Reproduce the listing below exactly. Pictures do not belong in the copy.

Dataset section below:

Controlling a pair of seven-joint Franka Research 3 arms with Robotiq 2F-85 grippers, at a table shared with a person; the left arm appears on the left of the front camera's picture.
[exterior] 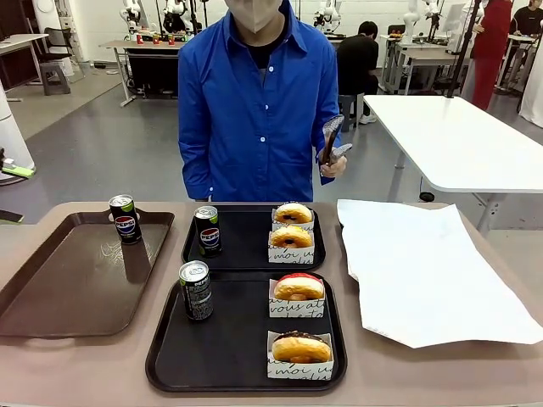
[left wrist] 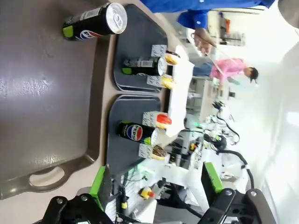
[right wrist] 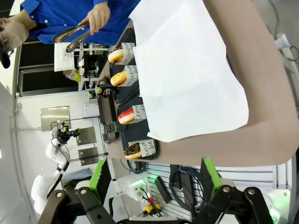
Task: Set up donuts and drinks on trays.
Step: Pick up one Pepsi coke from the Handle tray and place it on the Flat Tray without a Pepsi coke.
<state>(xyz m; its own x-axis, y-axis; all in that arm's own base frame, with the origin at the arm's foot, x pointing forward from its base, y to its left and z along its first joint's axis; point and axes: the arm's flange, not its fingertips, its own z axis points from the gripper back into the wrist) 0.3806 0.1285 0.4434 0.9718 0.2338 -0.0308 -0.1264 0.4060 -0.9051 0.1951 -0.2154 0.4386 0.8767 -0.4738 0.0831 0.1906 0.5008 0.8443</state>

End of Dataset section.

| Reply to the task |
Controlling a pair of seven-joint Franka Research 3 arms with Robotiq 2F-85 grippers, at a table shared with a person; the left arm appears on the left of the front camera's picture.
[exterior] 
[left wrist] 
[right wrist] 
Task: Set up donuts and drinks on trays.
Step: Pick up one Pepsi coke from the Handle tray and place it on the Flat Tray without a Pepsi coke.
<state>(xyz m; its own x-axis, y-axis; all in that arm's own base frame, with the origin at the arm's foot, x pointing forward from its base, y to its left and z along its first joint's axis; point and axes: the arm's flange, not its fingertips, its own z axis points from the gripper back into the wrist) 0.3806 0.1285 0.4434 0.9718 0.2338 -0.0308 -0.1264 0.4060 -0.9051 0.1951 -0.2154 0.4386 0.8767 -0.4738 0.0831 0.1906 0.5008 0.8443</state>

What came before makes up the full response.